Jaeger v. Zillow Group Inc
644 F.Supp.3d 857
W.D. Wash.2022Background
- Zillow launched an iBuyer business, "Zillow Offers," and promoted reliance on its Zestimate pricing model and increased automation to scale home purchases and drive growth.
- Between mid‑2021 and August 2021, Zillow implemented "Project Ketchup," reportedly adding human-driven pricing "overlays" that raised offers materially above algorithm recommendations (400–800 basis points), increasing purchase volume but causing overpayment.
- Project Ketchup allegedly led Zillow to cut renovation scopes and lower contractor payments, producing contractor refusals, renovation backlogs, higher holding/financing costs, and operational stress.
- Plaintiff Jeremy Jaeger (putative class) sued under § 10(b)/Rule 10b‑5 and § 20(a), alleging Defendants made false/misleading statements about (i) reliance on and improvements to algorithms, (ii) durability of cost/operational improvements, and (iii) consumer demand driving inventory growth.
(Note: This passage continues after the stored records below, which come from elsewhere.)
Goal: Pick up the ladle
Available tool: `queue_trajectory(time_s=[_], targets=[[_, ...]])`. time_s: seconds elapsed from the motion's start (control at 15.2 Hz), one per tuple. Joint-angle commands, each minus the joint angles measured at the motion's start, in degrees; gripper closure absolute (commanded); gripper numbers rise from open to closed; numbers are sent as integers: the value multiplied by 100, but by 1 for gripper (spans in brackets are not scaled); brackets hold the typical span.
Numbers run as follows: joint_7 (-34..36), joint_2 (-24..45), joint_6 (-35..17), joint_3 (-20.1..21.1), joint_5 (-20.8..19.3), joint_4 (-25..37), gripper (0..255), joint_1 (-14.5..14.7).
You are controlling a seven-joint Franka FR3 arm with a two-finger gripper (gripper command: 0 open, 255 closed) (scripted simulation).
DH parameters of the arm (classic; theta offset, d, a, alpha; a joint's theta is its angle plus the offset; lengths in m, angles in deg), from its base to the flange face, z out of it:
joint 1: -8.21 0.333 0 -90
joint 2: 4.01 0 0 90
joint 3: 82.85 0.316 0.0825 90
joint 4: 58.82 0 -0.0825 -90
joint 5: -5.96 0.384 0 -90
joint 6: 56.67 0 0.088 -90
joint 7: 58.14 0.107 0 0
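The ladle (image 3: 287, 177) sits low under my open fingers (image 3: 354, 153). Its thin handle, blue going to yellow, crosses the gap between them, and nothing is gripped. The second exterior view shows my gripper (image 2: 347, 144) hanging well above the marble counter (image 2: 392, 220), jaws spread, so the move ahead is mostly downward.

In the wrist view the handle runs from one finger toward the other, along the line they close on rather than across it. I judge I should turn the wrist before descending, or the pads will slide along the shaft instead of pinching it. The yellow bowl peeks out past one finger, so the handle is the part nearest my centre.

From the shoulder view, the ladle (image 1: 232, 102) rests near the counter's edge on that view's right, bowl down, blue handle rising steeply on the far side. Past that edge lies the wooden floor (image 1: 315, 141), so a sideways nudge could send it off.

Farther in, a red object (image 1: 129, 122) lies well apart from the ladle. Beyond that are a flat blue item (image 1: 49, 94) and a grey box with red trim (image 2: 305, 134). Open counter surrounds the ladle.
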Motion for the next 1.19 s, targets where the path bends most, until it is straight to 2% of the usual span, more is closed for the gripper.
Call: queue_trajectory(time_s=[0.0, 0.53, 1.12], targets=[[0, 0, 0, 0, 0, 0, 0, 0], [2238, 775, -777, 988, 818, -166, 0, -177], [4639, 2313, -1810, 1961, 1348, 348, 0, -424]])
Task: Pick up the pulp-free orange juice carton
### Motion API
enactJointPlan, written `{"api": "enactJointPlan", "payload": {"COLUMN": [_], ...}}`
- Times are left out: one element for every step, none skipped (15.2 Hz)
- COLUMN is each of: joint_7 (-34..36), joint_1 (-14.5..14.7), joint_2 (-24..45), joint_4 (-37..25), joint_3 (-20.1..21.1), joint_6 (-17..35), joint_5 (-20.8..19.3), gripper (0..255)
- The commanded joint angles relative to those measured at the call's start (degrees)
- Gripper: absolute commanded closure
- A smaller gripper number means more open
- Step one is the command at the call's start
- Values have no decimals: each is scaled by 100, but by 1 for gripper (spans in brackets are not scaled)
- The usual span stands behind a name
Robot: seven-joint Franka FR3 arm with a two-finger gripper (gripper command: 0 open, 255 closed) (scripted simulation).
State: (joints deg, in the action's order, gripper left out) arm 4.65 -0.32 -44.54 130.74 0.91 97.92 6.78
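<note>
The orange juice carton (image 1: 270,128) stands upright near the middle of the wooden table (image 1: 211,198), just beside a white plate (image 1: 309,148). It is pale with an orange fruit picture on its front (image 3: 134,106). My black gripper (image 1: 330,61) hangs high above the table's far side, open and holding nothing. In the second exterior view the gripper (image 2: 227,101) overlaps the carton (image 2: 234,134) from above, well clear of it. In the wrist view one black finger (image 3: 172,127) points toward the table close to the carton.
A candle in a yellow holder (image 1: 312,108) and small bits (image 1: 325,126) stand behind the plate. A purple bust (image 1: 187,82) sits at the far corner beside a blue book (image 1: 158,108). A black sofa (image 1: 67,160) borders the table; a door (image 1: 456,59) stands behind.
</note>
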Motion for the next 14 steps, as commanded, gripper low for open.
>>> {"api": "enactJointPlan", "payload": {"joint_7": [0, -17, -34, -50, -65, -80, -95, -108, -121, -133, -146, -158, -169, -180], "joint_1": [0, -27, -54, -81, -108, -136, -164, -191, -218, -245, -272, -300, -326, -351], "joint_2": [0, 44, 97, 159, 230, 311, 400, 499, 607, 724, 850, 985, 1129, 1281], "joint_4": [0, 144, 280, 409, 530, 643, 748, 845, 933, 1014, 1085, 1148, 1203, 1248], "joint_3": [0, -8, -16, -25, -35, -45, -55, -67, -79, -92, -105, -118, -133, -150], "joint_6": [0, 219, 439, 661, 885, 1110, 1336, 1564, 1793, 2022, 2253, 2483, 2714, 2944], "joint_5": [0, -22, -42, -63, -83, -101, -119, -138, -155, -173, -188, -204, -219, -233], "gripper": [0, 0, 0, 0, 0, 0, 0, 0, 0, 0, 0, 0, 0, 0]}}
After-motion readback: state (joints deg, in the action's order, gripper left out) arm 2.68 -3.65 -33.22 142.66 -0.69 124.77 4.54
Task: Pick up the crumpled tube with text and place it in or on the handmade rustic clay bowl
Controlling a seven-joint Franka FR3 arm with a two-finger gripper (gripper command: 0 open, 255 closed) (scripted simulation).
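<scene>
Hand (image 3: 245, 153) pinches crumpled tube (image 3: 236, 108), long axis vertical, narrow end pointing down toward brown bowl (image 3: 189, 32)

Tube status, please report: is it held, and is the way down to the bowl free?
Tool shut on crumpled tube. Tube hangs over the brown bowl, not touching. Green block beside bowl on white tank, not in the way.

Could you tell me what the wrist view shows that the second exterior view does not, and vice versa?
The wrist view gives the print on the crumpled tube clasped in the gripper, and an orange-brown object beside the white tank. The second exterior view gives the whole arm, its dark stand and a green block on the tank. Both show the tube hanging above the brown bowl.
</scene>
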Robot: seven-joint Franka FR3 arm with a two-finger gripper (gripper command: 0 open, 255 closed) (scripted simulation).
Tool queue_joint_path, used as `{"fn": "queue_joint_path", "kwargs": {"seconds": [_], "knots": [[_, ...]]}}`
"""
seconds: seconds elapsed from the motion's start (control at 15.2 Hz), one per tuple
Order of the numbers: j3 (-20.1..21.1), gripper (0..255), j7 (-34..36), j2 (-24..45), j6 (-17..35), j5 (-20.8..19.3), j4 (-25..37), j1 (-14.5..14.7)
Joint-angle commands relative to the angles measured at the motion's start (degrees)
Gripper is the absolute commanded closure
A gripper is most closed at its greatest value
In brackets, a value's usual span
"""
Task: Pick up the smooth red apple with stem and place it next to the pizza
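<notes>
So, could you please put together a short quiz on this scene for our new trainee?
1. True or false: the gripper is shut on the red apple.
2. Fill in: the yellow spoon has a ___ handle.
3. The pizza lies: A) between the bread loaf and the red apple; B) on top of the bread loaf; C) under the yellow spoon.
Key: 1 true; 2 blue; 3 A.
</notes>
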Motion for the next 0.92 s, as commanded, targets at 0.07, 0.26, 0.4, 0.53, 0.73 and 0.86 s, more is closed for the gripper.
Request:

- Defendants moved to dismiss for failure to state a claim; the court denied the motion in large part, but held one statement (CAC ¶ 192) was forward‑looking and protected by the PSLRA safe harbor and dismissed claims tied to it without prejudice.
Issues
| Issue | Plaintiff's Argument | Defendant's Argument | Held |
|---|---|---|---|
| PSLRA safe‑harbor for forward‑looking statements | Jaeger: statements about "durable" unit economics were not purely forward‑looking and could be misleading | Zillow: statements are forward‑looking and/or accompanied by cautionary language, so protected | Court: CAC ¶ 192 is forward‑looking and PSLRA protects it (claims dismissed w/ leave to amend); other statements not protected |
| Falsity / omission (misleading statements) | Jaeger: Defendants misled by touting algorithmic automation and durable cost improvements while using manual overlays and unsustainable contractor cuts | Zillow: disclosures and boilerplate risk warnings were adequate; some statements were puffery | Court: Plaintiff plausibly pleaded falsity/omissions re algorithms, durability, and demand; statements were not mere puffery; dismissal denied |
| Scienter (knowledge or recklessness) | Jaeger: senior executives knew of Project Ketchup (FE testimony, company prominence of Zillow Offers) supporting intent/recklessness | Zillow: plausible nonculpable explanations and lack of direct proof of executives’ knowledge | Court: Holistic review of FE statements + core‑operations inference yields a strong inference of scienter at pleading stage |
| Loss causation and control person liability (§20(a)) | Jaeger: corrective disclosures revealed truth, led to stock drops; executives exercised control over Zillow Offers | Zillow: stock movements recoveries or other factors negate loss causation; control not sufficiently pleaded | Court: Corrective partial disclosures and accompanying price declines plausibly plead loss causation; officer titles/responsibilities suffice to allege control; §20(a) claim survives |
Key Cases Cited
- Ashcroft v. Iqbal, 556 U.S. 662 (2009) (pleading must state plausible claim)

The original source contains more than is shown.